For the listing below, return the line containing "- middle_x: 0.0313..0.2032", the line containing "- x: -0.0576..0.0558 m", and all lines in between, exactly as written and nothing else.

::: Exercise materials :::

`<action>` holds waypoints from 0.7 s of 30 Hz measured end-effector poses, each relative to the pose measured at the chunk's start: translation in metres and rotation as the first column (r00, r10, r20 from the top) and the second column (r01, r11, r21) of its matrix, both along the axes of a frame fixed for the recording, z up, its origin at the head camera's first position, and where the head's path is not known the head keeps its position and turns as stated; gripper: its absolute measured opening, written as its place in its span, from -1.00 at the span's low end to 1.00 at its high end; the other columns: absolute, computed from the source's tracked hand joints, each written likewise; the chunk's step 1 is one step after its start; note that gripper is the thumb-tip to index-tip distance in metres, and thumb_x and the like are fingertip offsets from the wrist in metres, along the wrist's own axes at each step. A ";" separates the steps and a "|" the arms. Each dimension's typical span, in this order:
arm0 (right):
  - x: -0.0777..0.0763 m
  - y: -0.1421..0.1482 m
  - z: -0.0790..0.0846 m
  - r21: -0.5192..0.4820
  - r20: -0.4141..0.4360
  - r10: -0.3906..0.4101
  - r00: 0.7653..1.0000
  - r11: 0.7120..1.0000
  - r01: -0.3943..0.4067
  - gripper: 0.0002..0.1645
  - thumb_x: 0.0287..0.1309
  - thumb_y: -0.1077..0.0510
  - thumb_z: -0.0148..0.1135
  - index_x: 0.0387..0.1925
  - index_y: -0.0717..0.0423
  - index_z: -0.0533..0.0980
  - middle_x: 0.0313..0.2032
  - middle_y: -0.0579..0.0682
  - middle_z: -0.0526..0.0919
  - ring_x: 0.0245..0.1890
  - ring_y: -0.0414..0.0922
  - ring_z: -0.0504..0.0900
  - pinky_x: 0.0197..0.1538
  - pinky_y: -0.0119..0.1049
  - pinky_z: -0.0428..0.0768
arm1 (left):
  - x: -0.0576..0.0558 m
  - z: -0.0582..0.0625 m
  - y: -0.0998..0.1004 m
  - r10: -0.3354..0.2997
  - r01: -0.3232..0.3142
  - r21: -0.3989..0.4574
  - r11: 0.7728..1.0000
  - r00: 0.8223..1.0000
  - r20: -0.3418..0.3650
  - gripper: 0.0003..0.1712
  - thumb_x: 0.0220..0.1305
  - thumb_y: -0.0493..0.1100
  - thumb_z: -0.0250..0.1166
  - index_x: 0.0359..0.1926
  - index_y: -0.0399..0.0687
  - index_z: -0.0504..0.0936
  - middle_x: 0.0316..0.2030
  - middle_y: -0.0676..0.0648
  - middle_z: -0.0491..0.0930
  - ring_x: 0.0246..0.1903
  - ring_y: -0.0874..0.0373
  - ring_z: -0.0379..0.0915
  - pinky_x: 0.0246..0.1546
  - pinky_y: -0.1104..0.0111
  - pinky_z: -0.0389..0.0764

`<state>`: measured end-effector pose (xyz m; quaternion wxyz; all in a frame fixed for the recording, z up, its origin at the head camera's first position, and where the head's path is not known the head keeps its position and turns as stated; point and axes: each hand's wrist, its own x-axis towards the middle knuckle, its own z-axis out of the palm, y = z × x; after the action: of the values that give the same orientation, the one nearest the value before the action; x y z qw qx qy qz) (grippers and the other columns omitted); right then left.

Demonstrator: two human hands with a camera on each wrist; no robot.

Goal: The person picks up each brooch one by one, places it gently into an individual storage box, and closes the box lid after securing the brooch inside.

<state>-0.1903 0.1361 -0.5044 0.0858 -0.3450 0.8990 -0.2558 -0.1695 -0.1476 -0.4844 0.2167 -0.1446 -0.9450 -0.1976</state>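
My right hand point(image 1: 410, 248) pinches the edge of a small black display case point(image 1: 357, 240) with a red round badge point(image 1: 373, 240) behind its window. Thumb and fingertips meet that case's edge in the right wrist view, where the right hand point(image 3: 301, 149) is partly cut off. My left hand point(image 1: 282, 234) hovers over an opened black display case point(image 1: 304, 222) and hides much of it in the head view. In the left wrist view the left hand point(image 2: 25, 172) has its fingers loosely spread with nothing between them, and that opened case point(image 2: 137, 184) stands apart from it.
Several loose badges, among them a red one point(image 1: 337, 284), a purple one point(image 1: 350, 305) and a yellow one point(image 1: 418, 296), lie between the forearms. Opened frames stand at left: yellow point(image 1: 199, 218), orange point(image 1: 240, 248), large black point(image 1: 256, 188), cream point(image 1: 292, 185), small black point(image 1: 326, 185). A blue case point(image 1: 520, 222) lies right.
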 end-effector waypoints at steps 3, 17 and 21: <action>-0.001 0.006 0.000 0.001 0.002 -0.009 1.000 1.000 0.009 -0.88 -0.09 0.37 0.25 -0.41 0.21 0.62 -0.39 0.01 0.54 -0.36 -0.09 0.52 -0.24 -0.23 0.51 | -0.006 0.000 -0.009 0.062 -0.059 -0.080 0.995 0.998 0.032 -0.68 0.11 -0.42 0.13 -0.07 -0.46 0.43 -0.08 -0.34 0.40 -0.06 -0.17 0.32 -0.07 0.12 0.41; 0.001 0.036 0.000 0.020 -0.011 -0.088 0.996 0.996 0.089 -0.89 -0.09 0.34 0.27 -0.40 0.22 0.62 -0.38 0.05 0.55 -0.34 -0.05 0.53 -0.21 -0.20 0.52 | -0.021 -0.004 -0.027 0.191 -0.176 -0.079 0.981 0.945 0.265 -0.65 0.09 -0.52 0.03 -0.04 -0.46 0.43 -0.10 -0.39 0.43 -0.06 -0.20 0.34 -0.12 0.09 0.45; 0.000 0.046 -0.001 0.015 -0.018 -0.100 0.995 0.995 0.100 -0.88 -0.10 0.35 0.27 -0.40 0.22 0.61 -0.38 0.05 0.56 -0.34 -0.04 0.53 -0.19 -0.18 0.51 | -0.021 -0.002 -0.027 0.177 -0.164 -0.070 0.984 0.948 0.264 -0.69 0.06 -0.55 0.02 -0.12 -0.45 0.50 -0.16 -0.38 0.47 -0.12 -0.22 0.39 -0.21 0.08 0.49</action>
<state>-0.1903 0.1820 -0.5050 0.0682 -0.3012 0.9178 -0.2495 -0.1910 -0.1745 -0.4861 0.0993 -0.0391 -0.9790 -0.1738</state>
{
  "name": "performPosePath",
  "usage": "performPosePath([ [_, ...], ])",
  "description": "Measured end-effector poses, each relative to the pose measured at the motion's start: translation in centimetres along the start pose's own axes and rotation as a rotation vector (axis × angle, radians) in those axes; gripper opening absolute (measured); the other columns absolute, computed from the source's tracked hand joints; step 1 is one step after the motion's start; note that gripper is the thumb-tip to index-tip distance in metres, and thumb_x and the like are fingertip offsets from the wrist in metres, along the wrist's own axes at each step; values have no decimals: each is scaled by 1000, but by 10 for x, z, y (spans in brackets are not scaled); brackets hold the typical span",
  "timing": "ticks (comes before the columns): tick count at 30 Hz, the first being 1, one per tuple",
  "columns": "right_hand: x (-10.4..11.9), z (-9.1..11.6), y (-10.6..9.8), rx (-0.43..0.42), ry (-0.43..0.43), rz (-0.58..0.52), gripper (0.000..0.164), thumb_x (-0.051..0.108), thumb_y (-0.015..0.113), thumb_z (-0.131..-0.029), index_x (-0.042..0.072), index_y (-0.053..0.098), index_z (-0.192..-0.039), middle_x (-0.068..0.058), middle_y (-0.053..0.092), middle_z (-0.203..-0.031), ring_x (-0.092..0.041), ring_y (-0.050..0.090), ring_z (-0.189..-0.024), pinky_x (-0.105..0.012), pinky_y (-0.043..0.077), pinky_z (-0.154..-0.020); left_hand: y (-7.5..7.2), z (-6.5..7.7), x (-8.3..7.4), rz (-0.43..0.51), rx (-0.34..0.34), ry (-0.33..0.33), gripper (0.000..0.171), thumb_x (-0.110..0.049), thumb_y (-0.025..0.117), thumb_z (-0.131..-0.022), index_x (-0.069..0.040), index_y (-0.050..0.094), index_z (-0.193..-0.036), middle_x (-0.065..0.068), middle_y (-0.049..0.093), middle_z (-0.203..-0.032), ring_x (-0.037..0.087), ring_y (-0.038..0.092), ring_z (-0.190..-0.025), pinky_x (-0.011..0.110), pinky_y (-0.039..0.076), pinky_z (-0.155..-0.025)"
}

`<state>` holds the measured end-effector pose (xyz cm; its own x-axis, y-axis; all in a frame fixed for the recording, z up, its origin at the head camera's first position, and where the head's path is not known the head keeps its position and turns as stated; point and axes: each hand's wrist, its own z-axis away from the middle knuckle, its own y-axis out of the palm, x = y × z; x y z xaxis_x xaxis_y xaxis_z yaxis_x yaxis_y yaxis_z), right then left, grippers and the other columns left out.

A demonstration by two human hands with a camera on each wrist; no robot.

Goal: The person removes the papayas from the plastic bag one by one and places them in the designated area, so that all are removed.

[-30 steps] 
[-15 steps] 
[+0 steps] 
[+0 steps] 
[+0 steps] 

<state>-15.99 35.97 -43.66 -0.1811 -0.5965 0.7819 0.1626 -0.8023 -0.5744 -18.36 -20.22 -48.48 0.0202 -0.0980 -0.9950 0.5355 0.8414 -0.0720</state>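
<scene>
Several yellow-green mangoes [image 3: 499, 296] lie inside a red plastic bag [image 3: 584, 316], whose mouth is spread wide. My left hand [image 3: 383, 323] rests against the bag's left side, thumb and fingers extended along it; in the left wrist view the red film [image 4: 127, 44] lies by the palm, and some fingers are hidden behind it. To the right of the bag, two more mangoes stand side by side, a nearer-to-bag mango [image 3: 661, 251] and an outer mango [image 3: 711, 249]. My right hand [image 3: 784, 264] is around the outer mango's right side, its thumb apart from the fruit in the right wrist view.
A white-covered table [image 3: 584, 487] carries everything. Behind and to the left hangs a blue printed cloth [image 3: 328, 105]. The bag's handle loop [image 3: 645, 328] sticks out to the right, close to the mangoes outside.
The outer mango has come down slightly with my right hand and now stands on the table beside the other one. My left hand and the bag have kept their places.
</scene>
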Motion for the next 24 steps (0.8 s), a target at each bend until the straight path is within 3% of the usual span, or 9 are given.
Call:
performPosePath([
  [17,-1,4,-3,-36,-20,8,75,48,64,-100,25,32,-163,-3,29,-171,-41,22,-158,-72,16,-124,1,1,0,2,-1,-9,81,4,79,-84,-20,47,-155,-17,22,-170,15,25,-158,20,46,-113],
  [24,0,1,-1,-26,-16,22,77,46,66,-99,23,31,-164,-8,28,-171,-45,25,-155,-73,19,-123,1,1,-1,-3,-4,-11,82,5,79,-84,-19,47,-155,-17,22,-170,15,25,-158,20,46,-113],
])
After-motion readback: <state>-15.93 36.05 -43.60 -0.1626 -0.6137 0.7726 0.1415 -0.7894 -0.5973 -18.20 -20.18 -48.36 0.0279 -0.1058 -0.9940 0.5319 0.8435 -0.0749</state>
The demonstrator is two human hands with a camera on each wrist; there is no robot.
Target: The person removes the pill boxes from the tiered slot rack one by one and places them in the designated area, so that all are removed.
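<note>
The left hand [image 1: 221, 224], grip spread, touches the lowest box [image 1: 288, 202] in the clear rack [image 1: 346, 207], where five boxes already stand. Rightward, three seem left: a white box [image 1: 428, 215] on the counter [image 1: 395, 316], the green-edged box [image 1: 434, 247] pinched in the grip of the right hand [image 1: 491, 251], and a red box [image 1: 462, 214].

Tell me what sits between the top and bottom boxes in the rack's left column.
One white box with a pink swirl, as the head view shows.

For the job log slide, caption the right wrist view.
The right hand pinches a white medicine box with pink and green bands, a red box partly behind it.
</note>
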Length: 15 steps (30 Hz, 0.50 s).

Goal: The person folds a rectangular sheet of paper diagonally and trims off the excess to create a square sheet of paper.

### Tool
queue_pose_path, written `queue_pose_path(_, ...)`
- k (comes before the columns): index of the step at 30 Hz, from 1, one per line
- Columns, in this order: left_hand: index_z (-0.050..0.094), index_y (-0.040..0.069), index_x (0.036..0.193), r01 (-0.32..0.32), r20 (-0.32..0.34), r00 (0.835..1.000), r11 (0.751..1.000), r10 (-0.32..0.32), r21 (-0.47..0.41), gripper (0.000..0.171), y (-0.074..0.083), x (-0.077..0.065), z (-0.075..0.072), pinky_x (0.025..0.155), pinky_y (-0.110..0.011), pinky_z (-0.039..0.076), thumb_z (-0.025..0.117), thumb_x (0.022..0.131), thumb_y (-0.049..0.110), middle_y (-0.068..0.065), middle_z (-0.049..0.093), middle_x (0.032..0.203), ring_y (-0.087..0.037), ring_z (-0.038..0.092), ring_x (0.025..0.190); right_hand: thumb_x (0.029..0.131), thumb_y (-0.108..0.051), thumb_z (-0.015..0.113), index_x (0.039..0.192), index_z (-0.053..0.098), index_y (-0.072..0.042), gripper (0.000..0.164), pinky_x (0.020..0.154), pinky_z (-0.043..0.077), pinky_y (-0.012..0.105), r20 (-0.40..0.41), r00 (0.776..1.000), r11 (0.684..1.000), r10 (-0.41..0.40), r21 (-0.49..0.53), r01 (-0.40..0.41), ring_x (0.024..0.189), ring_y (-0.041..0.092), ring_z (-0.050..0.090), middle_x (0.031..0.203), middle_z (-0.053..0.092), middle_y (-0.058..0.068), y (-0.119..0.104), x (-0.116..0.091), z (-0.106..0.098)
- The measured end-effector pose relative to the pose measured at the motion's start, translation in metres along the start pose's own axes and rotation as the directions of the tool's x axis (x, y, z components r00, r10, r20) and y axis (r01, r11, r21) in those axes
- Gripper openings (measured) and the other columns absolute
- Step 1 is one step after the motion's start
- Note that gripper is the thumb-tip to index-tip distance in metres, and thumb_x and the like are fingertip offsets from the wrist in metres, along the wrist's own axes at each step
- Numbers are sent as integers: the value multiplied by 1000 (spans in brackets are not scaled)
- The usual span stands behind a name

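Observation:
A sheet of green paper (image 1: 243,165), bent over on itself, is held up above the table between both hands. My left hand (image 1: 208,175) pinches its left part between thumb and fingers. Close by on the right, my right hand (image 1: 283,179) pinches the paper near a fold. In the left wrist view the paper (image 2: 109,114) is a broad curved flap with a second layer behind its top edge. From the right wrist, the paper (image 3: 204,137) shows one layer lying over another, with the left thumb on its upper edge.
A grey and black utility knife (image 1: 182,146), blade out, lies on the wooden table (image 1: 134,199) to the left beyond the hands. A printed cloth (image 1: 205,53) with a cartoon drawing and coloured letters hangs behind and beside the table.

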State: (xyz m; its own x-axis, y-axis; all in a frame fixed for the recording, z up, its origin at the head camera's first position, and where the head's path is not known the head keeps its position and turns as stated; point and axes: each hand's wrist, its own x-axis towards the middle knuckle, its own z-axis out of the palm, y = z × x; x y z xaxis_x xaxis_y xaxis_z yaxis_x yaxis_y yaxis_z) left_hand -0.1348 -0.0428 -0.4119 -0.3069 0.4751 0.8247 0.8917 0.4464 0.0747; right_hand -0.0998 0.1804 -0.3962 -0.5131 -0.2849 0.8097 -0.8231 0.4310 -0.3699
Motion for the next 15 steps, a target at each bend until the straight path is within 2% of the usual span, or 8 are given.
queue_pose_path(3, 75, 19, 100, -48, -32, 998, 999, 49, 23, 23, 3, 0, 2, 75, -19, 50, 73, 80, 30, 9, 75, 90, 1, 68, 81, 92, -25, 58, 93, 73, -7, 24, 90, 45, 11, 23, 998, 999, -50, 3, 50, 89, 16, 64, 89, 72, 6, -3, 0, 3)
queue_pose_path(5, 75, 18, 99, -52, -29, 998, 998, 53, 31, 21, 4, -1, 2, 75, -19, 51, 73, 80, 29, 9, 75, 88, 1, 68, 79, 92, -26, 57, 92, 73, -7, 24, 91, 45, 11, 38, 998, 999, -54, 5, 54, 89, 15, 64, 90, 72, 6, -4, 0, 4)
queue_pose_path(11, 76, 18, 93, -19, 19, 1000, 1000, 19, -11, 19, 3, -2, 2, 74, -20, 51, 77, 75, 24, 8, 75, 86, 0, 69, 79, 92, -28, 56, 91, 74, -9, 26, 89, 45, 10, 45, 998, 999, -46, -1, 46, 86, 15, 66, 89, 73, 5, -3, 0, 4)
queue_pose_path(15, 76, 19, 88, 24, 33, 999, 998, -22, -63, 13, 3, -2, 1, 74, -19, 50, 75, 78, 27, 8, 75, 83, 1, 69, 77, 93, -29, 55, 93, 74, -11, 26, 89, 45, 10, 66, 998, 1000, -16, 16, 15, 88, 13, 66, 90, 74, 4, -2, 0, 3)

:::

§ **Result**
  - middle_x: 0.0313..0.2032
  - middle_y: -0.0579..0.0682
  - middle_z: -0.0526..0.0919
  - ring_x: 0.0245..0.1890
  - ring_y: -0.0414..0.0922
  - ring_z: -0.0504..0.0900
  - pinky_x: 0.0197..0.1538
  - pinky_y: -0.0119..0.1049
  - pinky_z: -0.0428..0.0768
arm1 (left):
  - x: -0.0576..0.0558 m

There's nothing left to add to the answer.